The challenge of reconciliation: According to Justice Peter Onega, the
chairman of the Uganda Amnesty Commission, nearly 23,000 former rebel
fighters have returned to civilian lives in northern Uganda since the
parliament passed an amnesty act in 2000. Although the communities are
traumatised by the brutality they have faced during the war, many say
they are ready to forgive the LRA. Many refugees hope they can
re-build their houses and live in them next year, instead of returning
to the camps every evening after the daily work on their farms. But
since the final peace agreement has not been signed, many are still
apprehensive.
Climate Change: Carteret Islanders to be resettled
The
first 40 families of Carterets Island, north of Ontong Java of Malaita
Province are to be resettled to Bougainville by March next year.
Bougainville Administrator Raymond Masono says they are still
negotiating with owners for land on which they could resettle the
islanders as their permanent home, under the major climate change
resettlement exercise. This exercise will cost the Autonomous
Bougainville and Papua New Guinea Governments millions of dollars,
starting next year and through to 2014.
The one-thousand five hundred residents of Carterets Island, an atoll
of the Autonomous Region of Bougainville, are fast becoming the world's
first climate change refugees, according to a recent United Nations
Report.
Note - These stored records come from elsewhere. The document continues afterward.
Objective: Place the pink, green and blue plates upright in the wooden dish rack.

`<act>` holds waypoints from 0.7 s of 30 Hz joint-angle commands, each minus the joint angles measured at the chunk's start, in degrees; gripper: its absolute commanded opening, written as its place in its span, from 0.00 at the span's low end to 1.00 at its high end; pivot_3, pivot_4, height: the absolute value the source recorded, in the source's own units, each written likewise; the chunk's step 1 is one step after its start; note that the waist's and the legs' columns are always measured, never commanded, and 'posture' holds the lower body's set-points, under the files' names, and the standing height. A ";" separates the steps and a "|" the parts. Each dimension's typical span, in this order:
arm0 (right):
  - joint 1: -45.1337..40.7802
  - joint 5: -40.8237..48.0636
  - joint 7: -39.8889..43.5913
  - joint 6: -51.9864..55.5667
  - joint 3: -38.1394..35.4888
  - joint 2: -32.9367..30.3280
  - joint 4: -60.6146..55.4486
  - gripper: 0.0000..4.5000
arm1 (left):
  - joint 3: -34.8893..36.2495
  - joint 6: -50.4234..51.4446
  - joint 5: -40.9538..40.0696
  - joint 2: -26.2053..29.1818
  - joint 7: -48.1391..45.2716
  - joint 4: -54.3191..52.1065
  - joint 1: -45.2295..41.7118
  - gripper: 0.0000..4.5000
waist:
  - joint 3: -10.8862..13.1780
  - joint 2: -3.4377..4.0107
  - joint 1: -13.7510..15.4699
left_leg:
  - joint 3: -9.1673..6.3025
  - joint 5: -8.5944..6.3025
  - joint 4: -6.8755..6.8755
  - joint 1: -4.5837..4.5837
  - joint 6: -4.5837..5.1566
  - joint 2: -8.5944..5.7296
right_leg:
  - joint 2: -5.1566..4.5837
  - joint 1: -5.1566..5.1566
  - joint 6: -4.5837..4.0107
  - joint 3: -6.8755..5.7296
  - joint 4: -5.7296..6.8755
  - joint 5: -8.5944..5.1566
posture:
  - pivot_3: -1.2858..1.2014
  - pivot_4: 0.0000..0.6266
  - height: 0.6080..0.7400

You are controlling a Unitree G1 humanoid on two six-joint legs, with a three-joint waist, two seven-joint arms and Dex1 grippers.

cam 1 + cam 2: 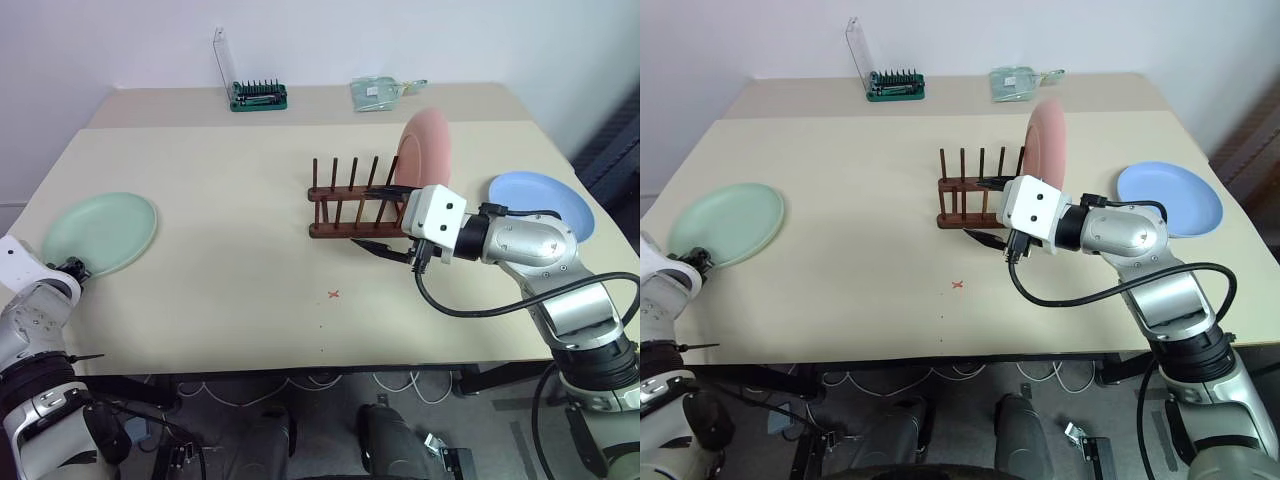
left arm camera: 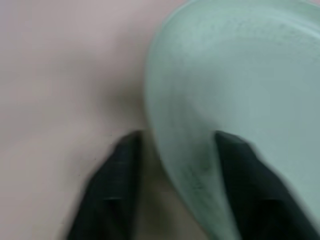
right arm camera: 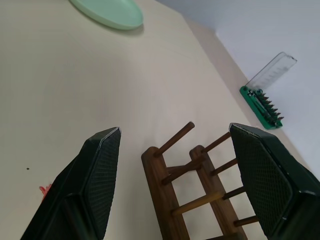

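Green plate (image 1: 100,232) at the table's left edge: thin, light, stiff, slick plastic. My left gripper (image 2: 175,170) straddles its rim, fingers apart, not visibly clamped. Right gripper (image 3: 175,165) gapes, empty, at the rack (image 1: 352,205).

We are looking at a brightly and evenly lit scene; soft light is falling from above, leaving only faint shadows on the table (image 1: 230,260) beneath the wooden dish rack (image 1: 350,205) and under the right gripper (image 1: 385,220). No glare is showing on the matte surfaces. The head views are appearing sharp. In the left wrist view, everything is blurring: the green plate (image 2: 240,100) and the dark fingers (image 2: 115,190) are looking smeared and soft. The right wrist view is staying crisp, with its fingers (image 3: 90,185) casting dim shadows.
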 commanded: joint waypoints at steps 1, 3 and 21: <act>-0.95 -1.86 -1.48 -1.18 -0.78 0.60 -0.79 0.79 | -1.00 -6.25 -2.42 -2.46 -2.93 -5.46 -3.19 0.04 | 0.00 -0.02 0.19 | 0.00 0.00 0.01 0.00 0.00 0.00 | 0.00 0.01 0.00 0.00 -0.01 0.00 | 0.52 0.24 1.00; -2.21 -5.26 -3.52 -3.18 0.70 1.85 1.28 0.79 | -5.19 -9.92 -2.05 -5.22 -5.45 -11.00 -4.62 0.02 | -0.02 -0.05 0.45 | -0.01 0.00 0.03 -0.01 -0.01 -0.01 | -0.02 0.05 0.00 -0.01 -0.05 0.00 | 0.52 0.24 1.00; -12.53 -32.19 -16.23 -23.77 13.44 12.12 18.23 0.79 | -28.25 -14.00 1.95 -19.91 -3.91 -36.43 -15.03 0.02 | 0.01 -0.09 -0.19 | 0.08 0.20 -0.01 -0.03 -0.33 -0.02 | -0.01 -0.03 -0.02 0.04 -0.05 0.02 | 0.52 0.24 1.00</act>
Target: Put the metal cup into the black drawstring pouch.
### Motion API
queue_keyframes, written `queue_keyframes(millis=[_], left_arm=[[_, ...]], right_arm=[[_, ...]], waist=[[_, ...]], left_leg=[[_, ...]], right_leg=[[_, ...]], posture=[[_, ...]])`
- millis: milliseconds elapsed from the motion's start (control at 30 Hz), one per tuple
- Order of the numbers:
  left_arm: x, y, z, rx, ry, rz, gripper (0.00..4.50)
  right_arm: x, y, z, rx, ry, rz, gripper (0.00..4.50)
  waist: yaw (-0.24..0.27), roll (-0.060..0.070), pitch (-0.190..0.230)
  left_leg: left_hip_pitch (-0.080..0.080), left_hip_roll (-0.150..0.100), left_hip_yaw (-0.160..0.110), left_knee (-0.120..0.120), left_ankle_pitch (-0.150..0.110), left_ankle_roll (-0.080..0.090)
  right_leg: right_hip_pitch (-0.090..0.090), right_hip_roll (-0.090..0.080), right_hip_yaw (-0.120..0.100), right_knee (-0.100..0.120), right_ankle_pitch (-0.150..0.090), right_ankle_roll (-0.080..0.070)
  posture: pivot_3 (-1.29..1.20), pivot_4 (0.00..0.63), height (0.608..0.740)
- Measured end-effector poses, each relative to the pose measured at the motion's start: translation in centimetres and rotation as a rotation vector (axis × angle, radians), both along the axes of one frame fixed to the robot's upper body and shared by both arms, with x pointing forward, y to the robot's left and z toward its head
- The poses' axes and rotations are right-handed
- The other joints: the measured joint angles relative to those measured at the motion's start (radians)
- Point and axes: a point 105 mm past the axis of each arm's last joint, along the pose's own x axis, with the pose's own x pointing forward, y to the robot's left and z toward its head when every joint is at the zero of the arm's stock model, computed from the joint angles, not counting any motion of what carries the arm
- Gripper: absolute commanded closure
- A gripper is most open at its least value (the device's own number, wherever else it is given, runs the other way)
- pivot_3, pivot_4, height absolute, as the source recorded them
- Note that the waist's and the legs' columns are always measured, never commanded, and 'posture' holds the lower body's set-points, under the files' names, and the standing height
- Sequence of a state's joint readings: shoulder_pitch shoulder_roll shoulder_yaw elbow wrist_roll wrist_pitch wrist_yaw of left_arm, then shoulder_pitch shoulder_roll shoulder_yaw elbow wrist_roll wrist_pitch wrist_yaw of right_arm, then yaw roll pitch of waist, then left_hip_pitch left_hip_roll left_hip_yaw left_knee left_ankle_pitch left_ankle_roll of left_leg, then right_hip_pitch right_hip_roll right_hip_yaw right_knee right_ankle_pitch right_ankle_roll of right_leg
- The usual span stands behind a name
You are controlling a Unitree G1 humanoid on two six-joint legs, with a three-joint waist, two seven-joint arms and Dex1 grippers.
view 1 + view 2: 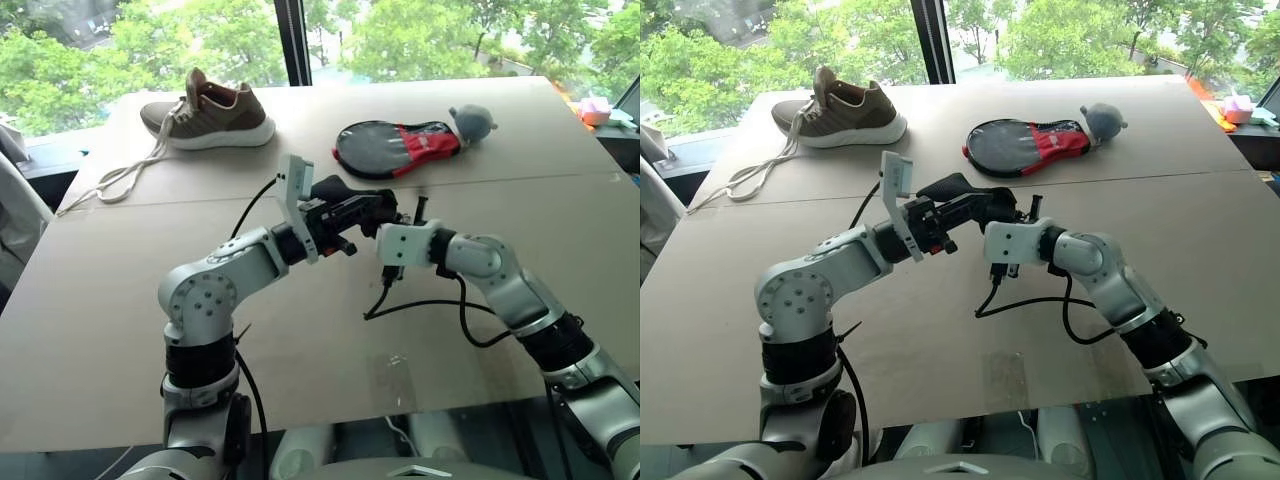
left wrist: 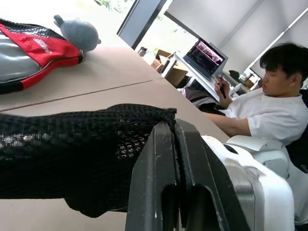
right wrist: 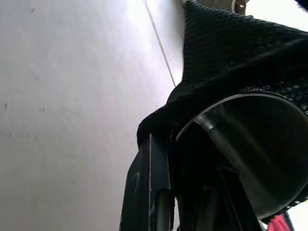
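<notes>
The black drawstring pouch (image 1: 345, 195) hangs above the middle of the table, stretched between my two grippers. My left gripper (image 1: 385, 212) is shut on its mesh edge; the left wrist view shows the pouch (image 2: 72, 144) spread sideways from that gripper (image 2: 175, 130). The metal cup (image 3: 250, 154) lies with its shiny rim and dark inside facing the right wrist camera, and pouch fabric (image 3: 231, 53) wraps over and around it. My right gripper (image 3: 174, 144) is shut on the cup's rim where the fabric drapes. From the head, the right gripper (image 1: 418, 212) meets the left one.
A brown shoe (image 1: 210, 115) with loose laces sits at the table's far left. A black-and-red paddle case (image 1: 395, 148) and a grey plush (image 1: 472, 120) lie far centre. A black cable (image 1: 430, 305) loops under my right arm. A seated person (image 2: 269, 106) is beyond the table.
</notes>
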State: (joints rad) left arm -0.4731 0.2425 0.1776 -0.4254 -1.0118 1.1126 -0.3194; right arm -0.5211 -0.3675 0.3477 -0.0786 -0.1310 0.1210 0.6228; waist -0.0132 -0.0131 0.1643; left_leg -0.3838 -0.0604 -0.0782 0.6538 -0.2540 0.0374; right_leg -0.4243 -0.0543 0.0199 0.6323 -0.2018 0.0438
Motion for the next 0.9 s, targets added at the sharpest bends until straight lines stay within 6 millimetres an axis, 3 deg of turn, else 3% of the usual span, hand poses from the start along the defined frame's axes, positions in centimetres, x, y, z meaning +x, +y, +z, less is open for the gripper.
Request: queue_keyframes(millis=[167, 233, 300, 333, 367, 433, 567, 700, 900], left_arm=[[-1.6, 0.1, -0.6, 0.004, 0.024, -0.068, 4.5], [-2.1, 0.3, -1.0, 0.016, 0.021, -0.073, 4.5], [-2.1, 0.2, -1.0, 0.012, 0.021, -0.074, 4.5], [-2.1, 0.1, -1.0, 0.008, 0.019, -0.073, 4.5], [-2.0, 0.1, -0.8, -0.003, 0.013, -0.063, 4.5], [-1.7, 0.1, -0.6, -0.016, 0.006, -0.043, 4.5], [-1.0, 0.3, 0.0, -0.035, -0.007, -0.005, 4.5], [0.1, 0.8, -0.7, -0.005, 0.009, 0.066, 4.5], [3.0, 3.3, -3.0, 0.054, 0.081, 0.25, 4.5]], right_arm=[[0.5, -0.3, 1.9, 0.295, 0.17, -0.048, 4.43], [0.6, -0.2, 3.2, 0.591, 0.377, -0.048, 4.43], [0.4, -0.6, 3.3, 0.641, 0.458, -0.051, 4.43], [0.4, -0.8, 3.1, 0.621, 0.468, -0.056, 4.43], [0.2, -1.3, 2.5, 0.525, 0.448, -0.064, 3.96], [0.1, -1.8, 2.1, 0.45, 0.43, -0.072, 3.59], [-0.4, -1.4, 1.6, 0.404, 0.438, -0.049, 1.71], [-0.9, -1.6, 1.4, 0.323, 0.416, -0.034, 1.71], [-2.1, -1.7, 1.7, 0.206, 0.368, 0.012, 1.71]], waist=[[0.001, 0.0, 0.0], [0.003, 0.0, 0.0], [0.007, 0.0, 0.0], [0.008, 0.0, 0.0], [0.009, 0.0, 0.0], [0.007, 0.0, 0.0], [-0.001, 0.0, 0.0], [0.002, 0.0, 0.0], [0.003, 0.0, 0.0]], left_leg=[[0.0, 0.0, -0.001, 0.0, 0.0, 0.0], [0.001, -0.001, -0.001, 0.0, 0.0, 0.0], [0.001, -0.001, -0.002, 0.0, 0.0, 0.0], [0.001, -0.002, -0.002, 0.0, 0.0, 0.0], [0.001, -0.003, -0.001, 0.0, 0.0, 0.0], [0.001, -0.004, -0.001, 0.0, 0.0, 0.0], [0.001, -0.001, -0.001, -0.001, 0.0, 0.0], [0.001, -0.001, -0.001, -0.001, 0.0, 0.0], [0.0, -0.002, -0.001, 0.0, 0.0, 0.0]], right_leg=[[0.0, 0.0, 0.002, 0.001, 0.0, 0.0], [0.0, 0.0, 0.001, 0.003, 0.0, -0.001], [0.001, 0.0, 0.0, 0.003, 0.0, -0.001], [0.001, 0.001, -0.001, 0.003, 0.0, -0.001], [0.001, 0.001, -0.003, 0.003, 0.0, -0.001], [0.001, 0.001, -0.003, 0.002, 0.0, -0.001], [0.0, 0.001, -0.002, 0.002, 0.0, -0.001], [0.0, 0.001, -0.002, 0.002, 0.0, -0.001], [0.0, 0.0, -0.002, 0.002, 0.0, -0.001]], posture=[[0.0, 0.15, 0.74], [0.0, 0.15, 0.74], [0.0, 0.15, 0.74], [0.0, 0.15, 0.74], [0.0, 0.15, 0.74], [0.0, 0.15, 0.74], [0.0, 0.15, 0.74], [0.0, 0.15, 0.74], [0.0, 0.15, 0.74]])
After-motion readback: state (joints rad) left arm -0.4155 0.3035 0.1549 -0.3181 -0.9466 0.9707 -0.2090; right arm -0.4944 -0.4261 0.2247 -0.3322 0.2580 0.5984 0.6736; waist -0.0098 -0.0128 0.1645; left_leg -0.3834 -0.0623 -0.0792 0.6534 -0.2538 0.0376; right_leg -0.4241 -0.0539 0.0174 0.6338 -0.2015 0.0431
Sea levels around the atoll have risen 10 centimetres in the
past 20 years, inundating plantations.
A third of the population has refused to leave their island because,
they claim, they have spent all their lives there and will not move -
they say they will sink and vanish with the island.
The situation is deteriorating, other islanders have told officials.
They say they urgently need assistance to be relocated to higher
ground. The ABG administration has already set up a committee to work
on the resettlement programme to mainland Bougainville.